San Benedetto è città rinomata per l’accoglienza turistica. Ma che fama può vantare una comunità che non offre adeguati servizi alle categorie più deboli? Di cosa deve essere lodata, la Riviera delle Palme, se non garantisce pedane a norma per i portatori di handicap?

 

E’ quanto si chiede Luca Cardola. L’ex dirigente comunale muove un duro attacco nei confronti di tutti quegli stabilimenti che non si dotano di servizi per le esigenze dei disabili, chiedendo al Comune di effettuare i controlli sul rispetto di normative in vigore da 12 anni.

 

«La stagione estiva è ampiamente iniziata – afferma il membro di Piceno in Azionee mentre le spiagge di San Benedetto si riempiono di turisti, continua ad esistere una categoria di persone, quella dei disabili, a cui il diritto all’accesso agli arenili viene negato da quasi tutti i gestori degli stabilimenti balneari i quali, nonostante disposizioni normative esistenti ormai da molti anni, si sono resi ancora una volta quasi tutti inadempienti dall’obbligo di predisporre presso i propri stabilimenti percorsi e attrezzature che consentano alle persone meno fortunate di frequentare la spiaggia.

 

Sempre pronti a piangere quando si toccano i loro privilegi, anche esponendo ridicole bandiere contro la direttiva Bolkestein, i concessionari mostrano tutta la loro arroganza quando si tratta di ignorare le istanze dei più deboli contando, come sempre, nel silenzio dei partiti “amici” e nella colpevole inerzia, che è sempre più simile ad una complicità, degli amministratori e dei funzionari locali, senza dimenticare le autorità portuali.

 

Anche con la nuova amministrazione comunale, come era ampiamente prevedibile, nulla è cambiato rispetto al passato.

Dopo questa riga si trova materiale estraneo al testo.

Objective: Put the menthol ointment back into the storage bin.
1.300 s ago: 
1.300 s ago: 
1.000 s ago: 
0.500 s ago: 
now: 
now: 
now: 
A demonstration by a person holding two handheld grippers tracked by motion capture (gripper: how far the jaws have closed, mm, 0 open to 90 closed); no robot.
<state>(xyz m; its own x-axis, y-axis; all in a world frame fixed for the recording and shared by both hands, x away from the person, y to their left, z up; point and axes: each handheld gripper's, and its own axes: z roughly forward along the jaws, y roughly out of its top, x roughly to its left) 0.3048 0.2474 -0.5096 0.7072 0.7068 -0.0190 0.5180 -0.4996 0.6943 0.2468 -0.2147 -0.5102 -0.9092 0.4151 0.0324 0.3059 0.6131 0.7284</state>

L’attuale sindaco, che avrebbe il compito di accertare e perseguire coloro che violano apertamente disposizioni di legge che tanti altri esercizi commerciali (a cominciare, ad esempio, da bar e ristoranti) sono chiamati ad applicare con la massima puntualità, si guarda bene dal disturbare, per evidenti motivi di consenso, i concessionari trasgressori, e preferisce voltarsi dall’altra parte.

 

Anche la Capitaneria di Porto non risulta pervenuta, così come l’autorità giudiziaria, già interessata l’anno scorso da un esposto sulla questione. A questo punto è probabile che nulla cambierà questa vergogna che umilia tutti i sambenedettesi per bene, per cui chiediamo all’assessore Sanguigni di dimostrare un minimo di coraggio effettuando le dovute ispezioni e costringendo anche anche i concessionari di spiaggia inadempienti ad applicare le leggi dello Stato, così come avviene per tutti i cittadini».

 

Ci sia concesso di aggiungere che, oltre ad effettuare i controlli, le forze dell’ordine dovrebbero essere tenute ad elevare verbaliirrogare sanzioni.